What lines in the records below include the word "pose"? Return each one.
##### Given information
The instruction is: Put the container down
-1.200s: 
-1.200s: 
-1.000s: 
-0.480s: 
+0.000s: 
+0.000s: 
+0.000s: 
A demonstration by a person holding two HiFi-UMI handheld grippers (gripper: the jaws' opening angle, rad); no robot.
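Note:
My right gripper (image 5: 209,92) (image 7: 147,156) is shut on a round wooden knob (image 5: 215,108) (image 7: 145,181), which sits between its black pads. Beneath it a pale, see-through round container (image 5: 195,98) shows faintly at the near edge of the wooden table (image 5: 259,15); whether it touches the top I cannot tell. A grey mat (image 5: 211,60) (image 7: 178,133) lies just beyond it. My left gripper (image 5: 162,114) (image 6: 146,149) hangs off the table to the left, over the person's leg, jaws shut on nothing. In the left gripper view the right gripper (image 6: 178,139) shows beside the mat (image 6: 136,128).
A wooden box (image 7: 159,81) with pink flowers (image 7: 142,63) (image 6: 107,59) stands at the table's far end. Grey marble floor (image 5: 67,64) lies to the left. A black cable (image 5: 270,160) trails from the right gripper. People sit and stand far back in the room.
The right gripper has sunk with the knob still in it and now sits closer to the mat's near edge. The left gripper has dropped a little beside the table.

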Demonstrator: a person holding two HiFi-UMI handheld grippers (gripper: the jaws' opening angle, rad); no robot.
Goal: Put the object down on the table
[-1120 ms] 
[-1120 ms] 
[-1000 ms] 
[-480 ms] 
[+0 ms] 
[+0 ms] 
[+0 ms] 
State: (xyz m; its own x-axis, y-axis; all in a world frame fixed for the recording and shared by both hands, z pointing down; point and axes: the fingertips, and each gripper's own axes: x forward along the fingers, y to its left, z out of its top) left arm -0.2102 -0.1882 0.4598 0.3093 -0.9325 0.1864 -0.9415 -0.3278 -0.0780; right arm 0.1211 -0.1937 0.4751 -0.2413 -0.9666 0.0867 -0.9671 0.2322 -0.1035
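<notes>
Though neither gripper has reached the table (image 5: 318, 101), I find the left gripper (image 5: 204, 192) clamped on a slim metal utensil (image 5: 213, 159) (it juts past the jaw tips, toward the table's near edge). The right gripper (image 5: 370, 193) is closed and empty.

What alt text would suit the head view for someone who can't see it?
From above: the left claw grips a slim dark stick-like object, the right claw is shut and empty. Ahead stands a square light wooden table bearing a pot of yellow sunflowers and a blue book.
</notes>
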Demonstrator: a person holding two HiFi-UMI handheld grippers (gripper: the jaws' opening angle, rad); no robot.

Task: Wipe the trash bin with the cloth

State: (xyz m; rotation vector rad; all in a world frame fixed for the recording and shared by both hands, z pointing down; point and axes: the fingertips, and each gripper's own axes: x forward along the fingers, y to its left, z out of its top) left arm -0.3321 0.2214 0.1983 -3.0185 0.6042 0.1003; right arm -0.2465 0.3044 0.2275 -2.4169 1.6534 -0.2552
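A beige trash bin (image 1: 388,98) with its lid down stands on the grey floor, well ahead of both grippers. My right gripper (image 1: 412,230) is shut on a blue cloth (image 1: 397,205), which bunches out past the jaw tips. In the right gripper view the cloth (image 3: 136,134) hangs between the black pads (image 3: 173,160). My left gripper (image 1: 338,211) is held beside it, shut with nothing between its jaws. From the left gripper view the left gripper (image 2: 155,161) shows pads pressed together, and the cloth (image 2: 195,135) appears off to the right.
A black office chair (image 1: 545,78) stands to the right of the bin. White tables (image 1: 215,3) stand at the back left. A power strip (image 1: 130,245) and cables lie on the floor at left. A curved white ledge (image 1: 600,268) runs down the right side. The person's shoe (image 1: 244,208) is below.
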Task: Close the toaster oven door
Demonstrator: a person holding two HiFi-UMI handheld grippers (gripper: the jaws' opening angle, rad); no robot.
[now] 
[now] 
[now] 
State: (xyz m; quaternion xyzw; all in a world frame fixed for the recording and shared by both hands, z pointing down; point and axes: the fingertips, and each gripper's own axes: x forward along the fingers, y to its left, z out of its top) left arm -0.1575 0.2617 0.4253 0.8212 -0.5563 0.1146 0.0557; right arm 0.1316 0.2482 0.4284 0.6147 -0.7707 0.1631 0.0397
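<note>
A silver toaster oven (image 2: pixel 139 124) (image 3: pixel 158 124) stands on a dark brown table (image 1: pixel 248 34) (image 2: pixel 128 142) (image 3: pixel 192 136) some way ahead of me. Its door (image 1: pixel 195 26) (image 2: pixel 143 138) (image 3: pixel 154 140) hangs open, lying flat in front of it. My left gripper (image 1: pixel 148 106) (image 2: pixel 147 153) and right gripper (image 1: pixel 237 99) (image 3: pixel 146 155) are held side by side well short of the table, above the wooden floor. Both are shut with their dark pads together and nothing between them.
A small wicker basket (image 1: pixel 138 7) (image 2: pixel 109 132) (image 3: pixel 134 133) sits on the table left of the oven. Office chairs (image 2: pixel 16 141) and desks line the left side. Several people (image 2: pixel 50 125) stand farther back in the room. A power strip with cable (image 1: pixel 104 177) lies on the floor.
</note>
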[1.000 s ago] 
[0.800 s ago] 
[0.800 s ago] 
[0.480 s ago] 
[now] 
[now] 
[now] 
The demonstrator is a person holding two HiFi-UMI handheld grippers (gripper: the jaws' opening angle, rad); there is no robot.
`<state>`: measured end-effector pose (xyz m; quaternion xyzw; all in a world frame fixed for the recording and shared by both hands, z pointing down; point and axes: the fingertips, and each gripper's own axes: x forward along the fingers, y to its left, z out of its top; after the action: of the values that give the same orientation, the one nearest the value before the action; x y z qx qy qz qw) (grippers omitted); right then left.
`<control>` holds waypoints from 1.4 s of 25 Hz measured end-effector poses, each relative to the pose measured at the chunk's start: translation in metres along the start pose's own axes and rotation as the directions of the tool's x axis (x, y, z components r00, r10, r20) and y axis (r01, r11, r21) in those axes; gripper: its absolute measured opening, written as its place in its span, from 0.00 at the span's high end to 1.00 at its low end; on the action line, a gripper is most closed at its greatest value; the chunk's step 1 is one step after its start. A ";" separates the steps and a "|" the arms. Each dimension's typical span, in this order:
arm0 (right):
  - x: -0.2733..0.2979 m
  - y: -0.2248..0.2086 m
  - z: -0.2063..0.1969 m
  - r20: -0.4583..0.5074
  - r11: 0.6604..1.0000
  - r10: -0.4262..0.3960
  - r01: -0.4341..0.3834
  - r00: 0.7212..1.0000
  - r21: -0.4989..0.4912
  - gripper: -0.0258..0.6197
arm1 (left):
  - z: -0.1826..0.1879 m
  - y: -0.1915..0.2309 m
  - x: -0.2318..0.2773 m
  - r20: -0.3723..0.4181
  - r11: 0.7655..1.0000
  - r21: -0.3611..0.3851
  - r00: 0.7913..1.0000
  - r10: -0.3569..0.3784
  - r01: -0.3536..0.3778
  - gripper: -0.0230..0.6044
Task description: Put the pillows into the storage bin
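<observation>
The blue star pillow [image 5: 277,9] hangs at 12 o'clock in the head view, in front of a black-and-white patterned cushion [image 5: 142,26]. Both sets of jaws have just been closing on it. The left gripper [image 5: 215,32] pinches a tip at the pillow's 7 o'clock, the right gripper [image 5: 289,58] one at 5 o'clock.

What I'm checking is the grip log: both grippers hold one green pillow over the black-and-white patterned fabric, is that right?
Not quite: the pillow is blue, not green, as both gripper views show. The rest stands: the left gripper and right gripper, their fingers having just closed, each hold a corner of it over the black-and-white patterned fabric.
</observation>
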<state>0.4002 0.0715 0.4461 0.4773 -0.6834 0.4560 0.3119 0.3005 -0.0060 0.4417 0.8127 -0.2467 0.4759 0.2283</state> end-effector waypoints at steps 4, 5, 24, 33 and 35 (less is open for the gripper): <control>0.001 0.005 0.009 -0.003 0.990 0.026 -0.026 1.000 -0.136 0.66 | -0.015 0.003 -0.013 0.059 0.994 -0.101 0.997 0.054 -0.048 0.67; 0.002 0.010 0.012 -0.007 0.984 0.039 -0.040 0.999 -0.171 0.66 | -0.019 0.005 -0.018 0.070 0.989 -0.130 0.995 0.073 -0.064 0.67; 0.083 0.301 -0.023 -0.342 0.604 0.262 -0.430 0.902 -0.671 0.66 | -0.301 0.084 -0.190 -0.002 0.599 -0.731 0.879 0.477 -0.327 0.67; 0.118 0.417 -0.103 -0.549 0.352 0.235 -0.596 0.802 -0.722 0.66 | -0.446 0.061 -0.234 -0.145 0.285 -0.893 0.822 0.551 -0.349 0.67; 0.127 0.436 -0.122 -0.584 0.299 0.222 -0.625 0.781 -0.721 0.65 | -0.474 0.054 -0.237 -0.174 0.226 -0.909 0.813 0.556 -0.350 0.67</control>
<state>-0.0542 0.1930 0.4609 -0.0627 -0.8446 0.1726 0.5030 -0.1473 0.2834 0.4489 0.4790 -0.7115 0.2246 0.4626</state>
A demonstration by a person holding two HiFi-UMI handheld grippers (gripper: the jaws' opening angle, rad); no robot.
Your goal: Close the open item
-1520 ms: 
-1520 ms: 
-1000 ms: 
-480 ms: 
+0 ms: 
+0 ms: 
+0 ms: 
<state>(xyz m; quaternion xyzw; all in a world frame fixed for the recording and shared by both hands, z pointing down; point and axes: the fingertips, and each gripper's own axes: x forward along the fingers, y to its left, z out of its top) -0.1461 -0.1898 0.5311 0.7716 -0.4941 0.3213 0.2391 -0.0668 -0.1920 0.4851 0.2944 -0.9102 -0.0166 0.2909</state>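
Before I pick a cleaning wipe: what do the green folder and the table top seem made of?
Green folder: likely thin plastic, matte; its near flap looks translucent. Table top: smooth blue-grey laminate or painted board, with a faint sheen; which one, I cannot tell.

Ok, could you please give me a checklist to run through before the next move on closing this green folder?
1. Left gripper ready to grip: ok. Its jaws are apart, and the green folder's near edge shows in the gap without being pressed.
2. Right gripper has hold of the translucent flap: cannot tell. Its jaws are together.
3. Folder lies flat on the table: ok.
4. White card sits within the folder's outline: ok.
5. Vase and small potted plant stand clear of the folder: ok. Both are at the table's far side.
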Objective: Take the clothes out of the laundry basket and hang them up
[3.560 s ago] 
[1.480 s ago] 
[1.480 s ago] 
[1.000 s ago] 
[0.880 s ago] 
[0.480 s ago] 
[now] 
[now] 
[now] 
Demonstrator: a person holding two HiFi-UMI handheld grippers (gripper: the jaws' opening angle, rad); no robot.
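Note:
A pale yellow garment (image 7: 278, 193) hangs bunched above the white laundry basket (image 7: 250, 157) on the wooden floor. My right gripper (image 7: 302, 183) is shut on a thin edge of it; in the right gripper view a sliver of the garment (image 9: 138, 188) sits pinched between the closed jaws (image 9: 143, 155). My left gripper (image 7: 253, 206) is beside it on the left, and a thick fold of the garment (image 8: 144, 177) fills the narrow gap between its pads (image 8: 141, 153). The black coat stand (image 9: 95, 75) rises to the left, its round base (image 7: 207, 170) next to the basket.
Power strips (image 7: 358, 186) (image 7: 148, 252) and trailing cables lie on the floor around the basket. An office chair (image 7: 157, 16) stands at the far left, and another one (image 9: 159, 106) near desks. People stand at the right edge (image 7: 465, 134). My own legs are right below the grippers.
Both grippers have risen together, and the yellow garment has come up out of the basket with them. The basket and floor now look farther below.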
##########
Result of this task:
`<state>`: measured end-effector pose (xyz m; quaternion xyzw; all in a world frame fixed for the recording and shared by both hands, z pointing down; point and axes: the fingertips, and each gripper's own axes: x forward along the fingers, y to its left, z out of its top; after the action: of the values that give the same orientation, the one nearest the value before the action; x y z qx qy qz qw) (grippers omitted); right then left.
`<control>` holds waypoints from 1.4 s of 25 Hz measured end-effector poses, each relative to the pose measured at the chunk's start: translation in metres along the start pose's own axes and rotation as the directions of the tool's x axis (x, y, z components r00, r10, r20) and y axis (r01, r11, r21) in those axes; gripper: its absolute measured opening, written as its place in its span, from 0.00 at the span's high end to 1.00 at its low end; on the action line, a gripper is most closed at its greatest value; the chunk's step 1 is one step after its start. A ";" separates the steps and a "|" the arms. Each dimension's typical span, in this order:

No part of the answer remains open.